Tuesday, April 2, 2013

Jean Marie Stine on Fritz Leiber - Three Slices of Memories


This is a true story. Around 2 a.m. one night in the late nineteen sixties, my friend Ken Hedberg, known in the Sacramento fandom of the area as "Bear," was walking down the deserted Venus Beach boardwalk, when he suddenly decided it was time to go home, and cut between two apartment buildings toward Pacific Ave. where he could catch a bus or hitch a ride. As he passed between the buildings, he heard soft chanting and strange music played softly and a weird flickering bluish light coming from a ground floor window on his left. This totally stopped him dead, and he stood listening for a few minutes. Then driven by insatiable curiosity - was it a magic school, a coven of witches, some musicians, or what? - he went around to the front of the apartment house and looked at the name cards under the buzzers. Well, you could have knocked him over with a feather, and yet he wasn't surprised. The name of the occupant of the apartment was, of course, Fritz Leiber. I know the part about Fritz's apartment window being on the left if you cut through from the beach going east is true, because several years later I lived around the corner on Horizon. I mentioned the incident to Fritz, leaving him room to respond to the part about the eerie music and chanting, but he didn't say anything.
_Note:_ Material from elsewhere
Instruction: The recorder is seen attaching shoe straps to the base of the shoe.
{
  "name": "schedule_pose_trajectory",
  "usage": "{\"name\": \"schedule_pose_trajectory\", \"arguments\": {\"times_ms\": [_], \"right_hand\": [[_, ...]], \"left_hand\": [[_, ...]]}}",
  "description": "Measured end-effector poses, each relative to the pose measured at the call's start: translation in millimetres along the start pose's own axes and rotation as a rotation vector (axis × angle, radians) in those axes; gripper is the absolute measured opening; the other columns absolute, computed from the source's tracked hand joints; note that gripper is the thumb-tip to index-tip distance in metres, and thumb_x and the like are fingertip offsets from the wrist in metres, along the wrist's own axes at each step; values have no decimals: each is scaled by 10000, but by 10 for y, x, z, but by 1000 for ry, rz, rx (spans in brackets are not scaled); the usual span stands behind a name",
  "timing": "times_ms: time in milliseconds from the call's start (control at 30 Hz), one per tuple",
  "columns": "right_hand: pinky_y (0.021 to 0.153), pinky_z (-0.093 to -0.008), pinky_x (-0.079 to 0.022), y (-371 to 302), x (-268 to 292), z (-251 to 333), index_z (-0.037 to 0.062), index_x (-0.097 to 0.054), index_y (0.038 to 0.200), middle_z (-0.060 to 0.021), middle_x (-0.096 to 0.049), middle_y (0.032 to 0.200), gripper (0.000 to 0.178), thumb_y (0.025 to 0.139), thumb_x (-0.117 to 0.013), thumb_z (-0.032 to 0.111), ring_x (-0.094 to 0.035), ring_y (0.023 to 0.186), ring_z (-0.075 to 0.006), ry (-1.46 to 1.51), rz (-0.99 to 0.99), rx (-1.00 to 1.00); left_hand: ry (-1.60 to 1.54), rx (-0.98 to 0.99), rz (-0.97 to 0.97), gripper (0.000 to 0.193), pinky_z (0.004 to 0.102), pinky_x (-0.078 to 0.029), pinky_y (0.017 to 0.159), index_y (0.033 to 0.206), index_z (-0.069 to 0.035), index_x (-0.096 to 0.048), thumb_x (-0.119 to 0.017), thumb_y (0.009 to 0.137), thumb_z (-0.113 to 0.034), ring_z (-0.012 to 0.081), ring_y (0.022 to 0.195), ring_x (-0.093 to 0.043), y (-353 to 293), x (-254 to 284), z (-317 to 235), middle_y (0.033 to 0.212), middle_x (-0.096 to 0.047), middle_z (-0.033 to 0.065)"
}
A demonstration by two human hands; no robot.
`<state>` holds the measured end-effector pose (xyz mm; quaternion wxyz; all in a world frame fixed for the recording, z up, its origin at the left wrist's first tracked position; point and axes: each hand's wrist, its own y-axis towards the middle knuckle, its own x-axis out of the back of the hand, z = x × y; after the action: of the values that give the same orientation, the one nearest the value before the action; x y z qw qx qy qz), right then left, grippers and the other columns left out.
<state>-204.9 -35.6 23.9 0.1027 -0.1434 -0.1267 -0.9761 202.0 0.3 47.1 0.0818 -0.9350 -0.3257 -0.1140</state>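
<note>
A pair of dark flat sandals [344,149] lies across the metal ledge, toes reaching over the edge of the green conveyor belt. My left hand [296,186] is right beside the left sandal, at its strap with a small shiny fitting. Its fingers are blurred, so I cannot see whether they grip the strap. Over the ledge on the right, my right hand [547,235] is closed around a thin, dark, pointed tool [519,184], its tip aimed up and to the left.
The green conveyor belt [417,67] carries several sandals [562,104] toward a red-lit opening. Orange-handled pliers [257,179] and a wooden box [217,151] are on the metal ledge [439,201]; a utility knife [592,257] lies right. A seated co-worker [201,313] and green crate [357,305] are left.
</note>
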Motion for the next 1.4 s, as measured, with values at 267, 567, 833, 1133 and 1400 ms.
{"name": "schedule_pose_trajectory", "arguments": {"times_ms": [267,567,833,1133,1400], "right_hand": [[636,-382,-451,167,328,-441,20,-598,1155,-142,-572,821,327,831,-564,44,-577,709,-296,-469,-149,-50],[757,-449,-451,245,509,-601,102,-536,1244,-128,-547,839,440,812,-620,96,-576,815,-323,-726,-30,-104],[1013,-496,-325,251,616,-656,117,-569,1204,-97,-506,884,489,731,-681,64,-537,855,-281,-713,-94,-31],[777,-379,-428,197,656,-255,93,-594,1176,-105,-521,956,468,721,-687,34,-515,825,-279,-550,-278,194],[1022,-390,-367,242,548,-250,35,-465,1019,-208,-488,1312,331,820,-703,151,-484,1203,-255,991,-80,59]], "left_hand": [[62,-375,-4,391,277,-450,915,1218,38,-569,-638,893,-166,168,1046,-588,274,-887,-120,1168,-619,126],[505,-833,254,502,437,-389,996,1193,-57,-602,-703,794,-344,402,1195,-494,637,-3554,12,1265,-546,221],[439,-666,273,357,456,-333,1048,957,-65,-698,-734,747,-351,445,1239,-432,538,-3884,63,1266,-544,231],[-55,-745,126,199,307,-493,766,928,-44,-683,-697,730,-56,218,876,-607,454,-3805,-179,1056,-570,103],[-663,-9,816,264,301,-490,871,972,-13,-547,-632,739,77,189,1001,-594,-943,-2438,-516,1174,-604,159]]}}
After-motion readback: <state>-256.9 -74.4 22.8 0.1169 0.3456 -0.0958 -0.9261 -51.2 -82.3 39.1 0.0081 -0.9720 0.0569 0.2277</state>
Fritz just smiled. Fritz's smile could hide a multitude of meanings - and secrets.

A few years earlier on a Wednesday night, the late Ed Baker and I were having diner at Cal's Diner, which on Thursday nights was the after meeting habitat of the Los Angeles Science Fantasy Society. We were in the midst of fannish conversation, when I looked up and looming over Ed's head, I saw Fritz. Since he lived on the far side of town, we were surprised to see him. "Hey, Fritz!" I waved, "Join us?" He did and we asked why he was there. Fritz stared around a bit bewildered and asked where everyone else was! Somehow in the midst of late night writing bouts, and other bouts, he had gotten his days mixed up and thought it was Thursday. Our good fortune. We had a couple hours with the great Fritz Leiber all to ourselves. We asked him if he was writing anything. He said he was writing the first ever non-Burroughs Tarzan novel authorized by the Edgar Rice Burroughs estate, a novelization of the script for a new movie about the fabled apeman, Tarzan and the Valley of Gold. (It is an amazing job of writing, and both Leiber and Burroughs fans should rush to read a copy.) Fritz then turned to us, struck himself on the chest, and said, "You know, Tarzan Jad-Guru and all that stuff." Since the book in which Lord Clayton is called Tarzan Jad-Guru was one of the earliest Tarzan novels I read in Middle School, and it was Fritz Leiber declaiming it, I nearly swooned. After dinner, the three of us walked down the street a ways, and suddenly Fritz began declaiming Shakespeare to us in his majestic sonorous voice. Magic night of nights!

Come to think of it, at the first LASFS meeting I attended (the heaven of being in a place surrounded only by science fiction fans), I bought a raffle ticket on a new science fiction paperback. It was The Silver Eggheads, the novel J. D. Crayne describes him as writing at a friends house in the preceding blog. I won it, and Fritz was there to autograph it. It was the first time I met the author of the Fafard-Mouser stories, The Green Millennium (a favorite), the unforgettable Gather, Darkness, "Lean Times in Lankhmar" (which the aforementioned Bear brought over to my house one summer in high school, and held three of us spellbound while he read everyone of it's delicious 10,000 words), Conjure Wife, and so much more. His candle burned bright and illuminated the world for the rest of us.